Par ailleurs, même certaines ONG qui prétendent dénoncer ce barrage pratiquent la désinformation, avec force clichés exotiques, en médiatisant des Indiens tels que Raoni, et en taisant leur responsabilité et la corruption de certains caciques (chefs), qui ont accepté des sommes colossales en échange de leur soumission. « Il faut arrêter de dire que l’Amazonie est peuplée uniquement d’Indiens », s’insurge François-Xavier Pelletier. La réalité est que les Ribeirinhos sont des Indiens, des Blancs, des Noirs, des Métis, vivant depuis des générations des ressources du fleuve et de la forêt. Pour Belo Monte il n’y aura aucune discrimination parmi les victimes, hommes, animaux, végétaux.

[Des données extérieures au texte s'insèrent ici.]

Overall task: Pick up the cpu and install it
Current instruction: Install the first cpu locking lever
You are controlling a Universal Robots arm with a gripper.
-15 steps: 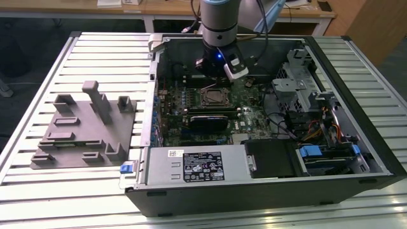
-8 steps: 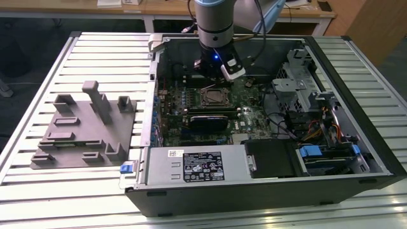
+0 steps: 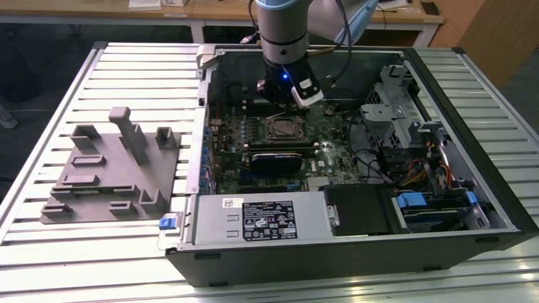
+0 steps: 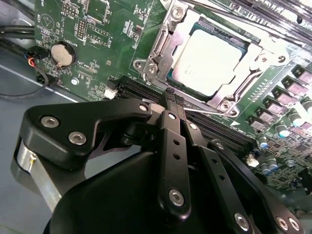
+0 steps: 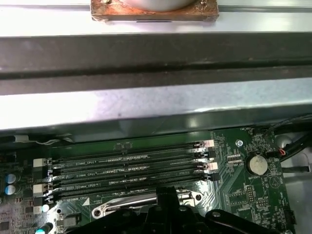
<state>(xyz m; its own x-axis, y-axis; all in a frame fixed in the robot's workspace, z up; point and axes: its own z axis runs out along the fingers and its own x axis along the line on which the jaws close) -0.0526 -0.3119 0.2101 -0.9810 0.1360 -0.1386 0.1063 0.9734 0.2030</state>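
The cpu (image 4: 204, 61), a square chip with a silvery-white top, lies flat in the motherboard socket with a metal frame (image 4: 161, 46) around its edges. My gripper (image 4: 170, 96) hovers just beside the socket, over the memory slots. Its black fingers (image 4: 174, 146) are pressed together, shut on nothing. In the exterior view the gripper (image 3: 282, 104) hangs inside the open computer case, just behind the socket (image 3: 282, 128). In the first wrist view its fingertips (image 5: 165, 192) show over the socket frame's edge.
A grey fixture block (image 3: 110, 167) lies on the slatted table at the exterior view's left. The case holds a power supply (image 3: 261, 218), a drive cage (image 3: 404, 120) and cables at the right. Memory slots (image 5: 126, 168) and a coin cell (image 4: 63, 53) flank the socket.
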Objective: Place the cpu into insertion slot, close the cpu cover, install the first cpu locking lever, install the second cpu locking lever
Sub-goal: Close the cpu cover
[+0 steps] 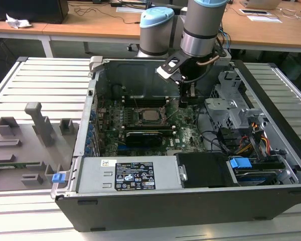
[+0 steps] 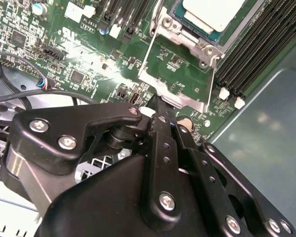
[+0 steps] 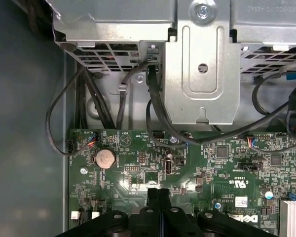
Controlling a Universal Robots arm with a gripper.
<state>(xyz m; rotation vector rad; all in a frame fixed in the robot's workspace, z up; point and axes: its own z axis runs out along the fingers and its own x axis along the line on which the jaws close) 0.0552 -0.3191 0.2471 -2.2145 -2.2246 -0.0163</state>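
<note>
**Second wrist view: chip seated, cover swung open, pincer at its free edge**

We see the cpu (image 2: 213, 12) lying flat in the insertion slot (image 2: 185, 39), its pale top sitting level inside the silver rim. The cpu cover (image 2: 180, 95) is swung away from the slot, and the green motherboard (image 2: 89, 49) shows through its square cut-out. The pincer (image 2: 157, 104) is clenched, its fingertips pressed together. It sits at the cover's free edge, on the side farthest from the slot. We cannot tell whether it touches the metal or pinches any of it. In the exterior view the arm reaches down into the computer case (image 1: 190, 211), just beside the slot on the exterior view's right.

We judge the step in hand to be closing the cover. To do it well, we would bear on the middle of the free edge so the frame turns squarely on its hinge toward the slot. We would follow the cover's arc rather than press straight down, and keep the fingertips off the chip so it stays seated.
</note>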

Les spectateurs demandent souvent : « Que pouvons-nous faire ? »
« Surtout pas signer des pétitions, qui donnent bonne conscience et n’ont aucun effet », répondent les réalisateurs. Au Brésil, ils projettent de diffuser une version longue de leur film, qu’ils sont en train d’achever, pour mobiliser la population, a priori très sensible sur ces sujets. Ils comptent en particulier sur le soutien du Mouvement des sans-terre (MST), confrontés à des problèmes de même nature. Ils ajoutent qu’ici aussi il est important d’informer et de lutter contre la désinformation, et de comprendre que nous sommes tous concernés, qu’il existe aussi chez nous des grands projets inutiles, destructeurs, et uniquement motivés par l’argent. Notre-Dame-des-Landes, les projets de lignes TGV, pour ne citer qu’eux, participent de la même logique, pour le bénéfice des multinationales, sans aucun scrupule pour les répercussions sur l’homme et sur la planète.


Michel Gutel



Le film Les Invisibles de Belo Monte a été projeté le 28 mars à Tours, à la faculté des Tanneurs, et le 29 à Vendôme, en présence de deux des réalisateurs, François-Xavier Pelletier et Catherine Lacroix-Pelletier, et d’un public particulièrement nombreux.